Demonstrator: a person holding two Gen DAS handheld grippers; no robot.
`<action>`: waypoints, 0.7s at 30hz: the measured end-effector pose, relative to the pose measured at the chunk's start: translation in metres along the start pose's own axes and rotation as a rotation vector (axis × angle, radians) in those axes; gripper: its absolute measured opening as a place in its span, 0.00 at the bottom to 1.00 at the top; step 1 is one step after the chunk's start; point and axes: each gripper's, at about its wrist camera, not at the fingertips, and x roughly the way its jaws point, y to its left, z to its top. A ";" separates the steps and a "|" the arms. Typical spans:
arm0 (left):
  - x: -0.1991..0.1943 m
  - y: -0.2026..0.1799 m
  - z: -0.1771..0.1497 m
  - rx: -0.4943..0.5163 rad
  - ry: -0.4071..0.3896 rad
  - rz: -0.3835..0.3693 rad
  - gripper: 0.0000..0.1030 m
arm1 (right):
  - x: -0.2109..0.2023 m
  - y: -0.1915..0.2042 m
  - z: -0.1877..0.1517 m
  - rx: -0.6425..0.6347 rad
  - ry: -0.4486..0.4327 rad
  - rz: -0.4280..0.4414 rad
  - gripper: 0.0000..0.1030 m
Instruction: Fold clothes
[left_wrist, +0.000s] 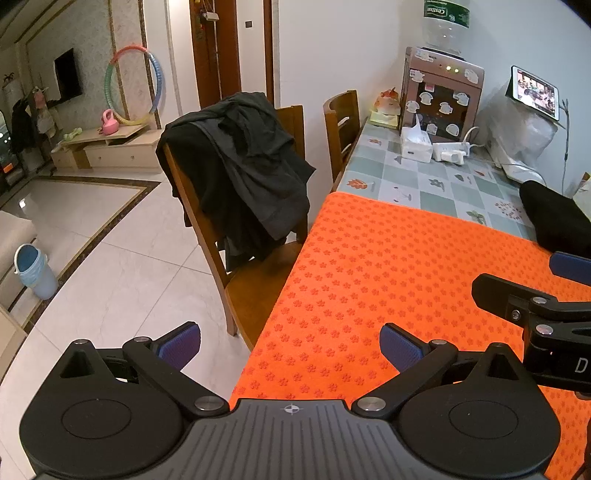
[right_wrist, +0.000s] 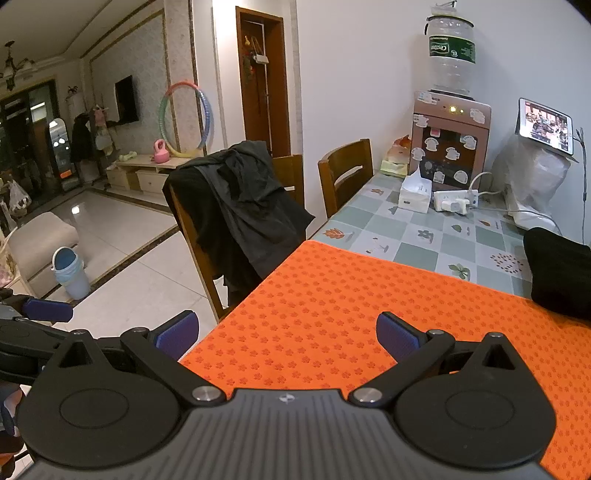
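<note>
Tongs: our left gripper (left_wrist: 290, 345) and right gripper (right_wrist: 287, 336) gape wide, empty.
Risk: we snag the clothes (left_wrist: 240, 166) on the chair (left_wrist: 255, 291); they drop.

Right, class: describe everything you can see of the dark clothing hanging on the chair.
The clothing is a dark grey to black garment, soft and matte like cotton, crumpled with many folds. It is draped unfolded over the back of a wooden chair beside the table's left edge, covering most of the backrest and hanging down to the seat. One corner juts out toward the orange mat, though touching cannot be told. Neither gripper touches it.
</note>
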 end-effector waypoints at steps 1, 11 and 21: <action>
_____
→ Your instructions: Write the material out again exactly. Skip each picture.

→ Finished exercise:
Demonstrator: a person holding two Gen DAS handheld grippers; no robot.
`<action>`: waypoints, 0.7s at 30hz: the measured end-effector pose, relative to the pose measured at the chunk's start: translation in metres along the start pose's own axes and rotation as a rotation vector (axis × angle, radians) in those axes; gripper: its absolute measured opening as a place in its span, 0.00 at the bottom to 1.00 at the top; step 1 is one step after the chunk's start; point and axes: each gripper's, at about its wrist camera, not at the fingertips, and x roughly the way its jaws point, y to its left, z to its top. A ";" separates the steps and a "|" the arms. Typical spans:
arm0 (left):
  - x: -0.1991..0.1943 m
  - y: -0.2026..0.1799 m
  - z: -0.1771..0.1497 m
  - rx: -0.4943..0.5163 rad
  - ry: -0.4071..0.3896 rad
  - rz: -0.3835..0.3693 rad
  - gripper: 0.0000..0.1030 m
arm1 (right):
  - x: -0.2109..0.2023 m
  - y: -0.1915..0.2042 m
  - z: -0.1877..0.1517 m
  - rx: -0.6425..0.6347 rad
  - ry: -0.4486..0.4327 rad
  - rz: -0.4280..0.4414 rad
  - gripper: 0.0000..0.1030 m
Instruction: Fold clothes
[left_wrist, +0.000s] 
[right_wrist, +0.000s] 
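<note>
Tongs: our left gripper (left_wrist: 290, 345) and right gripper (right_wrist: 287, 336) gape wide, empty.
Risk: we snag the clothes (left_wrist: 240, 166) on the chair (left_wrist: 255, 291); they drop.

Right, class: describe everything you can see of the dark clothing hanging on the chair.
The clothing is a dark grey to black garment, soft and matte like cotton, crumpled with many folds. It is draped unfolded over the back of a wooden chair beside the table's left edge, covering most of the backrest and hanging down to the seat. One corner juts out toward the orange mat, though touching cannot be told. Neither gripper touches it.
</note>
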 end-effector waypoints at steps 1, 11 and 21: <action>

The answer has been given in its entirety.